US Trends

how does the medium age of alberta compare to canada

Short answer: Alberta’s median age is younger than Canada’s; recent sources show Alberta around 38 years versus the Canadian median about 41–42 years.

Quick numbers

  • Alberta median age ≈ 38 years (2021 census and recent provincial analyses).
  • Canada median age ≈ 41–42 years (recent census estimates and population reports).

What that means (simple interpretation)

  • Alberta’s population remains relatively younger than the national average because it has a higher share of working-age people and fewer seniors proportionally, which lowers its median age compared with Canada as a whole.
  • Over time Alberta has been aging (median moved up from the mid-30s toward high 30s), but it still sits below most provinces on median age.

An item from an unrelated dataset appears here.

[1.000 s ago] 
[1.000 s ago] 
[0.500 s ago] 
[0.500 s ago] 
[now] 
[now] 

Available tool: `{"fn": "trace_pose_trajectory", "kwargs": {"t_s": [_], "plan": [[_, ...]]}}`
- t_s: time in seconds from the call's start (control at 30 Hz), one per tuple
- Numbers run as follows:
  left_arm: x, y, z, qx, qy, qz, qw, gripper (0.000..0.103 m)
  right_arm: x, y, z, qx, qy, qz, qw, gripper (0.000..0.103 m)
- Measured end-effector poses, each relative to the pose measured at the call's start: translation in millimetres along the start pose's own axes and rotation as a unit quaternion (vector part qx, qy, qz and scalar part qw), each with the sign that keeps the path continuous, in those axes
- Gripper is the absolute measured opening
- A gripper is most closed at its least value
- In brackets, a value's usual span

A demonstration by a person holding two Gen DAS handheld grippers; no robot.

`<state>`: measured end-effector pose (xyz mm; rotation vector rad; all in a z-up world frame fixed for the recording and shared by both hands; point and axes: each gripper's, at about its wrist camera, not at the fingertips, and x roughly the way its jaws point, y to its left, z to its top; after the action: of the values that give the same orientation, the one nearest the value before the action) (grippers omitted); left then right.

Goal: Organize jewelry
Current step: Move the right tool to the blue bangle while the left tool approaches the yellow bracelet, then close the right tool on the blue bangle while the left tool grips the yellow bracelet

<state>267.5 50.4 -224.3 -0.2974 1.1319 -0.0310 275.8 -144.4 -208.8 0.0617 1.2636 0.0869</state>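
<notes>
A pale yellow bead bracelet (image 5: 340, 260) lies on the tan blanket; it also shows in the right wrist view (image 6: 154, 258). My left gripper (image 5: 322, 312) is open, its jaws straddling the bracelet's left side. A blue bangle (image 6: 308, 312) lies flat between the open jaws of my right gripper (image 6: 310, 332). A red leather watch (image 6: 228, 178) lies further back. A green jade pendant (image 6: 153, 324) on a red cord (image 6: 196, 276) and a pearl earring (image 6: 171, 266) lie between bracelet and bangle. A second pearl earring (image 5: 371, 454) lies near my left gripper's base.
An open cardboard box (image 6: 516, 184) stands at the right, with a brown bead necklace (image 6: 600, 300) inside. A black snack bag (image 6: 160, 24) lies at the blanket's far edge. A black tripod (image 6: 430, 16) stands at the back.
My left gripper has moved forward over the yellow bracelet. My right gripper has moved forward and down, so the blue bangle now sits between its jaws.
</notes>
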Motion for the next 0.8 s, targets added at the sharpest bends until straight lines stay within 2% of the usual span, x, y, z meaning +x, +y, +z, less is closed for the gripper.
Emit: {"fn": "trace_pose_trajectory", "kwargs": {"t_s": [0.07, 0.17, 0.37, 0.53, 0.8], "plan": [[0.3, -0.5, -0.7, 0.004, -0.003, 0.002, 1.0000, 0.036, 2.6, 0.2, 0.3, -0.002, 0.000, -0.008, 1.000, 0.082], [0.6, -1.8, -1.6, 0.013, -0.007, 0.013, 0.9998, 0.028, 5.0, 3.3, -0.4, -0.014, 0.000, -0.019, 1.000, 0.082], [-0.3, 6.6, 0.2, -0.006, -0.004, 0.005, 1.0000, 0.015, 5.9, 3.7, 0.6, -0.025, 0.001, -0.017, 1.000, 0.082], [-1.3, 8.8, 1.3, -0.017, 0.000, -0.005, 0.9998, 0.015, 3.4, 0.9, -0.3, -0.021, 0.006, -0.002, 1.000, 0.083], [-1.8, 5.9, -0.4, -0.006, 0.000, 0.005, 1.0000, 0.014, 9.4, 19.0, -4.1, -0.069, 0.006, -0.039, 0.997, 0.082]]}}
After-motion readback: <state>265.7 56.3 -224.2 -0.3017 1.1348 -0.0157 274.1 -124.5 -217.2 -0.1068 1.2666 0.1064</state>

Trend and projection context

  • Between 2016 and 2021 Alberta’s median age increased faster than Canada’s (Alberta rose about 1.6 years vs Canada about 0.4 years), reflecting both cohort aging and shifting migration patterns.
  • Projections expect the median age in Alberta to continue rising toward the low-40s by mid-century, narrowing but not necessarily eliminating the gap with Canada.

Short table — median age (illustrative)

[3] [10][3]
RegionTypical recent median age
Alberta~38 years
Canada~41–42 years
If you want, I can:
  1. Pull the exact median-age numbers from the 2021 Census and the latest 2024 estimates and make a small chart; or
  2. Break the comparison down by age groups (0–14, 15–64, 65+) and show proportions for Alberta vs Canada.